• TASK ITEM: Here is a listing. Write it out again without a single difference.

• DATA SHOWN:
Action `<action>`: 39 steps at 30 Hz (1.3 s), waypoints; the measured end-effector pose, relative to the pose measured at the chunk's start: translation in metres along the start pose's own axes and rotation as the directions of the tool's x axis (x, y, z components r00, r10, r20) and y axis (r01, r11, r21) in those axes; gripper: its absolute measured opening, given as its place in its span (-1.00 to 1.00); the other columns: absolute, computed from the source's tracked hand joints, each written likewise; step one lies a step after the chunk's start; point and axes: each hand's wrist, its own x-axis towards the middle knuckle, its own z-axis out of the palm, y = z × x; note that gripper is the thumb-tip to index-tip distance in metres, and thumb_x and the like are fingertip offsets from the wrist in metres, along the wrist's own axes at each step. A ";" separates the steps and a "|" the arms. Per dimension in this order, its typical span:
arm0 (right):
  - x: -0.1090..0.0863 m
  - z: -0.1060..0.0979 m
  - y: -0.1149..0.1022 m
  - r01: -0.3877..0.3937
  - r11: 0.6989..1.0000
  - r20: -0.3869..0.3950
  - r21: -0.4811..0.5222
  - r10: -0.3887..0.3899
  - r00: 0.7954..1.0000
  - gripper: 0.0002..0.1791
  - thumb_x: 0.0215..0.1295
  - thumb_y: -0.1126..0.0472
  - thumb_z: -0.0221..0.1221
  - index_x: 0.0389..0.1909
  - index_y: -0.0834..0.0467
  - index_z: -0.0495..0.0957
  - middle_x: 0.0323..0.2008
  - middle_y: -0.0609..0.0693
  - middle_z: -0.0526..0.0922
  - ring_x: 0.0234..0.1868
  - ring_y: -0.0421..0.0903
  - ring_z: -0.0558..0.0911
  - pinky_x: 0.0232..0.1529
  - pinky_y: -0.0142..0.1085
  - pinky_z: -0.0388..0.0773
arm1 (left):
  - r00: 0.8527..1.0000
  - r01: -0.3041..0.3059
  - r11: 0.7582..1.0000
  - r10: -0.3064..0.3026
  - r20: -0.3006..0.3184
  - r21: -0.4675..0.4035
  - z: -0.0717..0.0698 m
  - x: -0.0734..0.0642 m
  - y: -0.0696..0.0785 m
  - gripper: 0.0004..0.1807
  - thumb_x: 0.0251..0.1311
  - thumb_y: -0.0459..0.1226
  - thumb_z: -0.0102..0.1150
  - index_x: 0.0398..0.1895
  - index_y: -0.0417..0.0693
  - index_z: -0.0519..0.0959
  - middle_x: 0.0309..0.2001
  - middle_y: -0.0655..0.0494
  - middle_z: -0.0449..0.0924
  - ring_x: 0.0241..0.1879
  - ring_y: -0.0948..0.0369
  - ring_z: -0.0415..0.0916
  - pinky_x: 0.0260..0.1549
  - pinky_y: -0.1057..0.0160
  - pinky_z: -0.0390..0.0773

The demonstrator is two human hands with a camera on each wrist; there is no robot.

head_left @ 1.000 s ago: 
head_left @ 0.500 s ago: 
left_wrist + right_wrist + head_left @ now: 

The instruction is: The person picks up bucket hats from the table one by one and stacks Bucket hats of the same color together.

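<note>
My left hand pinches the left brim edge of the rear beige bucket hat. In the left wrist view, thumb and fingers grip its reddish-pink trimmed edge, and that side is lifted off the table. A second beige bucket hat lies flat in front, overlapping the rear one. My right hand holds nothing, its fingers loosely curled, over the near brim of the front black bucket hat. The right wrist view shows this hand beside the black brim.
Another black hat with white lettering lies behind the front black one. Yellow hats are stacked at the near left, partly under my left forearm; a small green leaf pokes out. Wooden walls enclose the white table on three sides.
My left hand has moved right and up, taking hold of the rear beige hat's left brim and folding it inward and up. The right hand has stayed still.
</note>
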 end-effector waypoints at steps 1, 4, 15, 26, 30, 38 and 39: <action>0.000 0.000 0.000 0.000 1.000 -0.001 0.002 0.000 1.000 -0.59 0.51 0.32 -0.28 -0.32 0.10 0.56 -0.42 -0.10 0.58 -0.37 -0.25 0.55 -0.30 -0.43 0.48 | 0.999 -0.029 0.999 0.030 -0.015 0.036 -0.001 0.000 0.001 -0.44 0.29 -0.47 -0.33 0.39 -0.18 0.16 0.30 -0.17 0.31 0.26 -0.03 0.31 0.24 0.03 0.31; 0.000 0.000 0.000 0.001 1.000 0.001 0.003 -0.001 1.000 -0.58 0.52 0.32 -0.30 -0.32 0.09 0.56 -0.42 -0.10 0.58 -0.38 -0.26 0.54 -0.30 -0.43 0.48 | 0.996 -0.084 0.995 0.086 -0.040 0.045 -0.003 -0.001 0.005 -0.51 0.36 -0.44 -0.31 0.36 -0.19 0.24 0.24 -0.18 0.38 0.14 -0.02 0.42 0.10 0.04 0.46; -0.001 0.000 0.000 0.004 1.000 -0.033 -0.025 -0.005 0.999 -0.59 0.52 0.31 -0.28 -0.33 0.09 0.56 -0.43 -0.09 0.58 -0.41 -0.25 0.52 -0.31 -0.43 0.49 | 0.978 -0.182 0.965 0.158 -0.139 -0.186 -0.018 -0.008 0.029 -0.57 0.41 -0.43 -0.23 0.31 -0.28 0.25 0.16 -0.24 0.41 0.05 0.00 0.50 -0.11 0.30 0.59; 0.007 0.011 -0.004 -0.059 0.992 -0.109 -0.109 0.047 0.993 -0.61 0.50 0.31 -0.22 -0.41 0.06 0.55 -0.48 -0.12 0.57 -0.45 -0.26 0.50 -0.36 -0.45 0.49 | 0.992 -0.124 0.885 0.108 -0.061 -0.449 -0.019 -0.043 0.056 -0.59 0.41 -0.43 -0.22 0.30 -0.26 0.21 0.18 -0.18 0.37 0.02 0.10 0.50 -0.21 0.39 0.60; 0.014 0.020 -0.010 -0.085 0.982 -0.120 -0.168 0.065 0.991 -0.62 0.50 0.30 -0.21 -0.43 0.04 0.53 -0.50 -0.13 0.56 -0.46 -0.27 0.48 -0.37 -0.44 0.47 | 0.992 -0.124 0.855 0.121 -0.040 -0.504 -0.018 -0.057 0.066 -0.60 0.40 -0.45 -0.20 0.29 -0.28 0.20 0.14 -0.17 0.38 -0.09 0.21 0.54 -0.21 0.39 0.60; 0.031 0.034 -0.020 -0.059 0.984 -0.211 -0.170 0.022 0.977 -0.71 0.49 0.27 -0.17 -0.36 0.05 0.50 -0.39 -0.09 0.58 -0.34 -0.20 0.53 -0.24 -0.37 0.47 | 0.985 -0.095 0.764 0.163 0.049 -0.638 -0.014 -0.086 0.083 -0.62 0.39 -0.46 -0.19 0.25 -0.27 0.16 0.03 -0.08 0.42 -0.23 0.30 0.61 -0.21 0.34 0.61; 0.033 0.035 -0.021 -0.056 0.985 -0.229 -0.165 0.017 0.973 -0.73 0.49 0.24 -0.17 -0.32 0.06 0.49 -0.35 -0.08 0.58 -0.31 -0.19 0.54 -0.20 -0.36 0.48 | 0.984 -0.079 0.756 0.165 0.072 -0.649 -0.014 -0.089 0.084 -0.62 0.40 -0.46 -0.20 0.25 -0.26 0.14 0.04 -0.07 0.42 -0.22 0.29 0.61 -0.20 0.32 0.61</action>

• TASK OUTPUT:
Action `<action>`: 39 steps at 30 Hz (1.3 s), waypoints; the measured end-effector pose, relative to the pose measured at the chunk's start: translation in metres along the start pose's own axes and rotation as the directions of the tool's x axis (x, y, z components r00, r10, r20) and y axis (r01, r11, r21) in those axes; gripper: its absolute measured opening, given as its place in its span (-1.00 to 1.00); the other columns: absolute, computed from the source's tracked hand joints, each written likewise; step one lies a step after the chunk's start; point and axes: each hand's wrist, its own x-axis towards the middle knuckle, its own z-axis out of the palm, y = z × x; note that gripper is the thumb-tip to index-tip distance in metres, and thumb_x and the like are fingertip offsets from the wrist in metres, along the wrist's own axes at each step. A ";" separates the steps and a "|" the arms. Per dimension in this order, its typical span:
arm0 (right):
  - x: -0.1090..0.0863 m
  - z: -0.1060..0.0979 m
  - y: -0.1149..0.1022 m
  - r01: -0.3877..0.3937
  - r11: 0.6989..1.0000
  - r20: -0.3869..0.3950
  - r21: -0.4811..0.5222
  - r10: -0.3887..0.3899
  - r00: 0.7954..1.0000
  - gripper: 0.0002..0.1791
  - thumb_x: 0.0215..0.1295
  - thumb_y: -0.1126..0.0472
  - thumb_z: -0.0221..0.1221
  - index_x: 0.0389..0.1909
  - index_y: -0.0834..0.0467
  - index_z: -0.0495..0.0957
  - middle_x: 0.0323..0.2008
  - middle_y: -0.0609..0.0693
  - middle_z: -0.0526..0.0922
  - ring_x: 0.0234..0.1868
  - ring_y: -0.0421..0.0903
  - ring_z: -0.0558..0.0911
  - pinky_x: 0.0232..0.1529
  - pinky_y: -0.0142..0.1085
  - pinky_z: -0.0388..0.0773
arm1 (left):
  - r00: 0.8527..1.0000
  - r01: -0.3041..0.3059
  - r11: 0.7582..1.0000
  - r10: -0.3064..0.3026
  - r20: -0.3006..0.3184
  - r21: -0.4675..0.4035
  - z: -0.0717..0.0698 m
  - x: -0.0734..0.0642 m
  - y: -0.0696..0.0785 m
  - gripper: 0.0004..0.1807
  - thumb_x: 0.0251..0.1311
  - thumb_y: -0.0459..0.1226
  - thumb_z: -0.0102..0.1150
  - index_x: 0.0398..0.1895
  - index_y: -0.0417..0.0693
  - index_z: -0.0519..0.0959
  - middle_x: 0.0309..0.2001
  - middle_y: -0.0655..0.0494
  - middle_z: -0.0449..0.0924
  - ring_x: 0.0241..0.1879
  - ring_y: -0.0948..0.0369
  - ring_z: -0.0415..0.0916
  - pinky_x: 0.0260..0.1549
  - pinky_y: -0.1057..0.0160
  - pinky_z: -0.0390..0.0773

The demonstrator is two human hands with a camera on each wrist; there is no robot.

head_left @ 1.000 s ago: 
head_left @ 0.500 s ago: 
left_wrist + right_wrist + head_left @ now: 

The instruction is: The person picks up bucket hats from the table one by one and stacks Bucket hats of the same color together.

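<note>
My left hand pinches the left brim edge of the rear beige bucket hat. In the left wrist view, thumb and fingers grip its reddish-pink trimmed edge, and that side is lifted off the table. A second beige bucket hat lies flat in front, overlapping the rear one. My right hand holds nothing, its fingers loosely curled, over the near brim of the front black bucket hat. The right wrist view shows this hand beside the black brim.
Another black hat with white lettering lies behind the front black one. Yellow hats are stacked at the near left, partly under my left forearm; a small green leaf pokes out. Wooden walls enclose the white table on three sides.
My left hand has moved right and up, taking hold of the rear beige hat's left brim and folding it inward and up. The right hand has stayed still.
</note>
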 end-effector waypoints at steps 1, 4, 15, 26, 30, 38 and 39: <action>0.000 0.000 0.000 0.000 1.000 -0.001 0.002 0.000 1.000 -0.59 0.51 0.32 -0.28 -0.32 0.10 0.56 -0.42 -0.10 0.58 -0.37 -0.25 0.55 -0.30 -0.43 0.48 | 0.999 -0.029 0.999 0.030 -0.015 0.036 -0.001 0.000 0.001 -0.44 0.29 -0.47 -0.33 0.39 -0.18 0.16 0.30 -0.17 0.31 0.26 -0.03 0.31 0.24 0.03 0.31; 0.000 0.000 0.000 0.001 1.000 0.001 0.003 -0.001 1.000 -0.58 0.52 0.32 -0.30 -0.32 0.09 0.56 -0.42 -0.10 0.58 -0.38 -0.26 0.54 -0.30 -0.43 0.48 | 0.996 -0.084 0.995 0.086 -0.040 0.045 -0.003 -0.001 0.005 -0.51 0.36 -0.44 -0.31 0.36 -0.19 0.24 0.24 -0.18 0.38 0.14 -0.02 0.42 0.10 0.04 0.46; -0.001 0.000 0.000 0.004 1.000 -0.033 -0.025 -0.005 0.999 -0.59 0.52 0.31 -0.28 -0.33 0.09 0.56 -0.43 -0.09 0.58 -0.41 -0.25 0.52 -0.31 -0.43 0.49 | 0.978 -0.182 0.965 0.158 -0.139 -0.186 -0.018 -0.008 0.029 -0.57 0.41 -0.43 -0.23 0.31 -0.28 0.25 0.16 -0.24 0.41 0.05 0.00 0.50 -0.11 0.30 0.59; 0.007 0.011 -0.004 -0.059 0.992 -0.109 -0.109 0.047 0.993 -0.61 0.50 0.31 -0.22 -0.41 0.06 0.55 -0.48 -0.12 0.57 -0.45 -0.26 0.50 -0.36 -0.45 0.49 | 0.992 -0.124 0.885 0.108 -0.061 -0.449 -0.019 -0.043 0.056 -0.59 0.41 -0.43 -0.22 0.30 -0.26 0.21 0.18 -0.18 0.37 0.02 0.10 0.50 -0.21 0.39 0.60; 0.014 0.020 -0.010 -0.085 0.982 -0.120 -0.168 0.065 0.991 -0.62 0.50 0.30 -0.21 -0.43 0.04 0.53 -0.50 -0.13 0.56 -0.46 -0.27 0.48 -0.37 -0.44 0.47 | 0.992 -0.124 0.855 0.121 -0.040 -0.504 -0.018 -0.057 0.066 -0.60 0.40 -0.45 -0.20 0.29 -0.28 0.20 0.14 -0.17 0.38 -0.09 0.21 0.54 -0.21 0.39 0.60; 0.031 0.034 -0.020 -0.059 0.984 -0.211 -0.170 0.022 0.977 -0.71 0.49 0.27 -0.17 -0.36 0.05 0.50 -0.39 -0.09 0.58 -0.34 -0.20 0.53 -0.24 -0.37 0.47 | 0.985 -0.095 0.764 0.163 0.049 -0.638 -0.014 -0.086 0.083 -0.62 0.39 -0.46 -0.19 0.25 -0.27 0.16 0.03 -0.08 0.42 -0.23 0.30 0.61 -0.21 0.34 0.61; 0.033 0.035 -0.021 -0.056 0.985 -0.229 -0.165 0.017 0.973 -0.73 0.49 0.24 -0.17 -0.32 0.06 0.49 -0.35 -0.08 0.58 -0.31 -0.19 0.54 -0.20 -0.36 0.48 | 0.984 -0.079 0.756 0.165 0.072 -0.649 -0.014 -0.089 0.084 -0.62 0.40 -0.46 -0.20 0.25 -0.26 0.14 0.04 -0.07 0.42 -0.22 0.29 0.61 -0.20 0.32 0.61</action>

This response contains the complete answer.